Cinema: Obsessão, Lee Daniels

por Marcelo Costa

Lee Daniels é um cara diferenciado. Sua pequena filmografia mostra momentos brilhantes como produtor de filmes como “A Última Ceia” (2001), de Marc Foster, e “O Lenhador” (2003), de Nicole Kassell, e diretor produtor de “Preciosa” (2010), que alavancou seis indicações ao Oscar, sendo laureado com duas estatuetas (Melhor Atriz Coadjuvante e Melhor Roteiro Adaptado). “Obsessão” (“The Paperboy”, 2012) é seu primeiro filme após o reconhecimento com “Preciosa”, e a sensação é de que Daniels foi engolido pela expectativa.

“Obsessão” se passa na Flórida, em 1969, terra natal do repórter Ward Jansen (Matthew McConaughey), que trabalha no jornal Miami Times e retorna à cidade da família para investigar a da execução de Hillary Van Wetter (John Cusack, irreconhecível), condenado à morte pelo assassinato do xerife local. Mais do que investigar, Ward Jansen quer provar a inocência de Van Wetter, e, para isso, reunirá uma equipe além dos padrões interioranos da pacata cidadezinha: a vulgar Charlotte Bless (Nicole Kidman de tiazona brega) e o amigo repórter Yardley Acheman (David Oyelowo), além do irmão, Jack (o perdido Zac Efron).

Para contar a história, a empregada Anita (Macy Gray, divertidíssima) rememora os fatos que desencadearam os acontecimentos daquele ano brutal (que viu dezenas de outras tragédias sepultarem o verão do amor norte-americano). Anita relembra a chegada de War e a postura bagaceira sedutora de Charlotte, que provoca a libido do moleque Jack enquanto aguarda a libertação de Van Wetter. De quebra, um pântano macabro se transforma em personagem da trama, que em alguns momentos soa tão caricata que parece um desenho com pessoas reais.
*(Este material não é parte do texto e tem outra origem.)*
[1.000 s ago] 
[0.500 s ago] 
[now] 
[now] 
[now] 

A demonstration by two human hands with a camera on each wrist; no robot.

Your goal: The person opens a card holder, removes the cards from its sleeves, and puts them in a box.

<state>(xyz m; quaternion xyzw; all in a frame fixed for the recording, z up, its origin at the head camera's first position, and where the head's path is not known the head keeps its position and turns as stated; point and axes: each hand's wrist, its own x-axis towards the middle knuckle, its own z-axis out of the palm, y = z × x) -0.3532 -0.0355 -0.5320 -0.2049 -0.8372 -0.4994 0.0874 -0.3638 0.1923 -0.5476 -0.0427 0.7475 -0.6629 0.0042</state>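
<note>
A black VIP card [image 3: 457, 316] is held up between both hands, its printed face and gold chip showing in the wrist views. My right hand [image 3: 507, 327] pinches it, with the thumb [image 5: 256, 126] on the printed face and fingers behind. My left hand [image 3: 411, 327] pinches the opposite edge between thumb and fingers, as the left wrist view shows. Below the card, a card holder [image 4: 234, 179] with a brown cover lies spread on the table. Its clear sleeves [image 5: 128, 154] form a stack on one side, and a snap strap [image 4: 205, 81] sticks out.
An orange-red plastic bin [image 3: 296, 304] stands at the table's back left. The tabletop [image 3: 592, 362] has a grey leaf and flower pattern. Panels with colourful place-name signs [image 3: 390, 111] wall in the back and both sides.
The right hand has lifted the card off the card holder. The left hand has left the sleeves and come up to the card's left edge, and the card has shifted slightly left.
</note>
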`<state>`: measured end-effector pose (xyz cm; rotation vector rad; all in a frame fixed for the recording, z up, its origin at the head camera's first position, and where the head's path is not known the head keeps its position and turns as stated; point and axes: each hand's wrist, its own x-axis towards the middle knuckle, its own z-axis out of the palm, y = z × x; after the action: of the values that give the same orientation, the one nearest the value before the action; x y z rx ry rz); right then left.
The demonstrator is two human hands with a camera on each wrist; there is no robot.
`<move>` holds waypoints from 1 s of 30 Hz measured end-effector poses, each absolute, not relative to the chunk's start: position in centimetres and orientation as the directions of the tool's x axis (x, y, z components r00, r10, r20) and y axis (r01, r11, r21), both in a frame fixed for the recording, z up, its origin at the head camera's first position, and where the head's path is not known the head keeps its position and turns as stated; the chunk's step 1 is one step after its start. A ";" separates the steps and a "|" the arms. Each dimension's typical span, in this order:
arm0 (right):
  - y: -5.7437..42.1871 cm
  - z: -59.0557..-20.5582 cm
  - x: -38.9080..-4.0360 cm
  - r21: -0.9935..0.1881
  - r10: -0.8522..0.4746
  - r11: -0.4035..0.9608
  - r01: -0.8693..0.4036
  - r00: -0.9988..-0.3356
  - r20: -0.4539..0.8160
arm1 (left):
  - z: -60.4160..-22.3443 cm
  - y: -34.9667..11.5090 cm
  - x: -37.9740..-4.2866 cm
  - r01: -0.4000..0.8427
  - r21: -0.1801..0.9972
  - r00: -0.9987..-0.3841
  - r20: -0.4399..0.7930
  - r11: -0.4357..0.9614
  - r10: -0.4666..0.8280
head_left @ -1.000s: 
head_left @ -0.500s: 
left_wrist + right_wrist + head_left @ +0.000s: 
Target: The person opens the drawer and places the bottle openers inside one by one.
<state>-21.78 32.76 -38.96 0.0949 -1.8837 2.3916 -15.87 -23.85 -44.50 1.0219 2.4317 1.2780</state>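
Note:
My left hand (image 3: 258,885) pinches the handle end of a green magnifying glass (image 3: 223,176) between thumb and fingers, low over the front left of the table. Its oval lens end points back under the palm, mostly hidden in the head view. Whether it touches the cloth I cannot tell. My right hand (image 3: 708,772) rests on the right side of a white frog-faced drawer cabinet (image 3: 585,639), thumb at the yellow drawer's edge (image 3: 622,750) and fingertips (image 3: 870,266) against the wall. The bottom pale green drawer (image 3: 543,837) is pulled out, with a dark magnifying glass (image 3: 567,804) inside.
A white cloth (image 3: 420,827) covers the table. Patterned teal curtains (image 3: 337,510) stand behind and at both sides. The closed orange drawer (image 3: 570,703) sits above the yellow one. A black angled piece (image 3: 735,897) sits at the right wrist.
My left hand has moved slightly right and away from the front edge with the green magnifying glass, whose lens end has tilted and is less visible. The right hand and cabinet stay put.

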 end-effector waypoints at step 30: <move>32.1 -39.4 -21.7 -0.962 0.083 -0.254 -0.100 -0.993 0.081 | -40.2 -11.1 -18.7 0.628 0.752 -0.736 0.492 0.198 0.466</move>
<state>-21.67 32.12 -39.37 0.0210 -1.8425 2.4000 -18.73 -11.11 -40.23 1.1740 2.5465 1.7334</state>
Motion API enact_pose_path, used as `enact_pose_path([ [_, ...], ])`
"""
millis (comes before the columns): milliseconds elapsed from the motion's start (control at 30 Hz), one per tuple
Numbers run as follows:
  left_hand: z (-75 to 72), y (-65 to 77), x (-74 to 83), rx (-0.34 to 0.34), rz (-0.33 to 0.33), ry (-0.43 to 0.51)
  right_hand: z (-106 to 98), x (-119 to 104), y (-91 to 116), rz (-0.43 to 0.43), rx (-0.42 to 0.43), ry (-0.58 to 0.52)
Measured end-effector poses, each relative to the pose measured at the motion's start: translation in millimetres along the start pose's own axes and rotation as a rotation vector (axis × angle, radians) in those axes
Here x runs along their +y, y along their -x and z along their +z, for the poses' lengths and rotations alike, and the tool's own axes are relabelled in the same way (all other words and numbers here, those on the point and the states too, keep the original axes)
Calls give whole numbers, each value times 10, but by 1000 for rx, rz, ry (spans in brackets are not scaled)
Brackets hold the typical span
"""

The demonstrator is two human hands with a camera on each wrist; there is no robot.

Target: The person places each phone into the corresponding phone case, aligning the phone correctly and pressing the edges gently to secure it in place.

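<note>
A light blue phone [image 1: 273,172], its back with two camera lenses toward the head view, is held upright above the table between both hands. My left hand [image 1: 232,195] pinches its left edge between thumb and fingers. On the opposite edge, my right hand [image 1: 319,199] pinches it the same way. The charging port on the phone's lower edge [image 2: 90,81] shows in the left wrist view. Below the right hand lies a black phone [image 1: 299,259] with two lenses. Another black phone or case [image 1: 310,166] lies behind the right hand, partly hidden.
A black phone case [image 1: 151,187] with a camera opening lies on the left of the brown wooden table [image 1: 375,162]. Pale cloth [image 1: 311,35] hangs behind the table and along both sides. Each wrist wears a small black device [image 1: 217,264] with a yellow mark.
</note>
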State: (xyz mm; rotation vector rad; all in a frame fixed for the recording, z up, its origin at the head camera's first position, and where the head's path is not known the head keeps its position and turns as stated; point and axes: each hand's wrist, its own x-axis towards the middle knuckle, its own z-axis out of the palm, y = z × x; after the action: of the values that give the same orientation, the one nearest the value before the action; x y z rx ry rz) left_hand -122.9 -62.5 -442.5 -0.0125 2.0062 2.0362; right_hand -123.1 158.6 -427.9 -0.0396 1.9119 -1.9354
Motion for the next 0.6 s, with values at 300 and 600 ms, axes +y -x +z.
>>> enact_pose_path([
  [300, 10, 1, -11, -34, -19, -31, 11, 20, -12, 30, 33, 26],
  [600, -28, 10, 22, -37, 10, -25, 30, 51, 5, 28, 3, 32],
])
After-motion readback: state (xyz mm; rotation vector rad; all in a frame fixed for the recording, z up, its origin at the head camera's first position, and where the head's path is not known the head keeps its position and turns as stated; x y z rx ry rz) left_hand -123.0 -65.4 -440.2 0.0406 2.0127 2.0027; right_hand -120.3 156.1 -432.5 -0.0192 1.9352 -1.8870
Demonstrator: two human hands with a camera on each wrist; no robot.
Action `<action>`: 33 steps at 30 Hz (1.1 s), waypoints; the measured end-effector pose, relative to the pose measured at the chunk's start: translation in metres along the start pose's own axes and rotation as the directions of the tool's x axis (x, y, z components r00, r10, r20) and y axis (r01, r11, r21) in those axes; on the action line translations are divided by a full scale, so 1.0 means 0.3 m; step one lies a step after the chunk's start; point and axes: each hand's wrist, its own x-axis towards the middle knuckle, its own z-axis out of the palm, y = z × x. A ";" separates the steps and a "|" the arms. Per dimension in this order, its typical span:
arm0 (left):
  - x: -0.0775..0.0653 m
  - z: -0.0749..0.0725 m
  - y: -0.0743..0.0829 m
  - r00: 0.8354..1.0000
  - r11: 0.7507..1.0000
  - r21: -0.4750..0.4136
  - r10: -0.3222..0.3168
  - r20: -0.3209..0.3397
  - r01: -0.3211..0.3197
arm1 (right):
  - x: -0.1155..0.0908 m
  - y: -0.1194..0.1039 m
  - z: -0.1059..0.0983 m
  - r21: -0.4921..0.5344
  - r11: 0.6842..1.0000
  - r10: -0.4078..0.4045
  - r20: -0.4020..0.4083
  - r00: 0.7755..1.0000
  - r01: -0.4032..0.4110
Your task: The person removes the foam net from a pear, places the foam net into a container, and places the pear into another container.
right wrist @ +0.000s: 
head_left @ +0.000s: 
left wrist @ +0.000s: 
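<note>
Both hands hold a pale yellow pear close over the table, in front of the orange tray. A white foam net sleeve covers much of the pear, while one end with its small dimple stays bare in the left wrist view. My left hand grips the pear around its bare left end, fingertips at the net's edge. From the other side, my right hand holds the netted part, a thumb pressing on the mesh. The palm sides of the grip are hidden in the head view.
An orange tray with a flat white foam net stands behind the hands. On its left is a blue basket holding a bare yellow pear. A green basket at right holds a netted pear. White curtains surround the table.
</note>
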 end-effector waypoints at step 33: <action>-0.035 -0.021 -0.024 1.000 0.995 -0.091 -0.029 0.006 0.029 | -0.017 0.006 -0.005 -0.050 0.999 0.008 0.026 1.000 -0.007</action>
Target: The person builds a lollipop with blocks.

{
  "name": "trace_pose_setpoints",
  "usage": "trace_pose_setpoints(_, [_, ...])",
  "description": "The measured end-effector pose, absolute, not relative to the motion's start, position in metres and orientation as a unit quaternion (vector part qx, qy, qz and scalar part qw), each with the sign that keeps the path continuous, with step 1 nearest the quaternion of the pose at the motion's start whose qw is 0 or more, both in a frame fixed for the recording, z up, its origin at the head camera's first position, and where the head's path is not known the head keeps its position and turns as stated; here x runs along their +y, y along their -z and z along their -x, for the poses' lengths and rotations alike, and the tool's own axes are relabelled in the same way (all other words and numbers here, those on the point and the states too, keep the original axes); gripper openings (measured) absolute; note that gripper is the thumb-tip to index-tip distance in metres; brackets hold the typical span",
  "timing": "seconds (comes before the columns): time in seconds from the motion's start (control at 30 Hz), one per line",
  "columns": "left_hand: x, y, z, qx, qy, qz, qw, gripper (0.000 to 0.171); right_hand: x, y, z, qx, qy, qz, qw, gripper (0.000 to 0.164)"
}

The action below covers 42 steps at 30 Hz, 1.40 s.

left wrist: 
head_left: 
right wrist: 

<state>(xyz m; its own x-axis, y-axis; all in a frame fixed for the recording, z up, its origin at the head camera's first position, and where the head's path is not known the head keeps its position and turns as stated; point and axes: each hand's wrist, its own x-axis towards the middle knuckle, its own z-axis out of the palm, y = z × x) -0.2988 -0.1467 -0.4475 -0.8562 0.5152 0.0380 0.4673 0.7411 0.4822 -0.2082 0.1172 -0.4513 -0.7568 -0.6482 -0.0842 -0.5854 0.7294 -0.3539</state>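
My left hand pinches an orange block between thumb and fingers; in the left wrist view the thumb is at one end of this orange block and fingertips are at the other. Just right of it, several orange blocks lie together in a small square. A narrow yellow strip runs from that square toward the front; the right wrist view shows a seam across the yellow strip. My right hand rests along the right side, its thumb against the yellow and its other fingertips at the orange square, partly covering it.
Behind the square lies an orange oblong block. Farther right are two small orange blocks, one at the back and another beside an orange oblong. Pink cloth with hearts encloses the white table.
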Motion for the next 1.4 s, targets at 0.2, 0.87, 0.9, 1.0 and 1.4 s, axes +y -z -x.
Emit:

Ward Jansen, acompanhado do parceiro Yardley Acheman, começa uma caça às bruxas na cidadezinha tentando unir os pontos que possam libertar Hillary Van Wetter. A busca causa um ligeiro mal-estar na família (o pai de Ward, WW, é editor do jornal local Moat Count Tribune), e incomoda a justiça local, que não quer colaborar, mas Ward está decidido – não só ele, Charlotte também, mesmo que continue distribuindo charme para o garoto, que está apaixonado por ela.

A sensação, porém, é de inverossimilhança, mérito do carregado sotaque interiorano dos personagens e das roupas exageradas (principalmente de Charlotte). Pior: Lee Daniels cria uma trama provocativa e inteligente, mas não consegue fazer com que sua equipe de atores torne os personagens reais. Se o diretor tivesse escolhido um elenco novato, talvez o resultado fosse outro, e melhor, porque não há como levar a sério os personagens de Nicole Kidman (apesar de sua entrega absurda ao papel) e Matthew McConaughey, pois eles mais parecem dois atores em dois papeis absurdos do que Ward Jensen e Charlotte Bless.

“Obsessão” parece um pequeno conto absurdo cujo maior intento e tornar vulneráveis grandes atores – e o próprio público através de cenas dispensáveis arquitetadas para provocar gratuitamente o freguês. A história, de ótima premissa e conclusão, acaba ficando em segundo plano diante de tantos exageros, e quem sai perdendo é o próprio filme. Vale pela curiosidade de ver Matthew McConaughey e Nicole Kidman interpretando personagens polêmicos, mas deixa a desejar como obra fechada, pois soa muito barulho por nada.

– Marcelo Costa (@screamyell) é editor do Scream & Yell e assina a Calmantes com Champagne

Leia também:
– “A Última Ceia” é difícil, surpreendente e belo. Como a vida. (aqui)
– “O Lenhador”, uma das mais discretas surpresas do cinema atual (aqui)

2 thoughts on “Cinema: Obsessão, Lee Daniels

  1. O tipo de filme que vale por certos momentos, certas cenas ousadas e interessantes, mas que no geral é algo bastante irregular. Ainda assim, Nicole kidman estar ótima num papel diferente.

  2. gostei de algumas cenas, mas no geral, não é grande coisa.
    estou lendo o livro agora, que tem como principal diferença do filme o ponto de vista, enquanto que no filme é a Anita (que narra eventos em que ela nem estava presente, como pode isso???), no livro o personagem do Efron é o narrador/protagonista.
    e no livro não tem praticamente nada do racismo que o filme tanto retrata.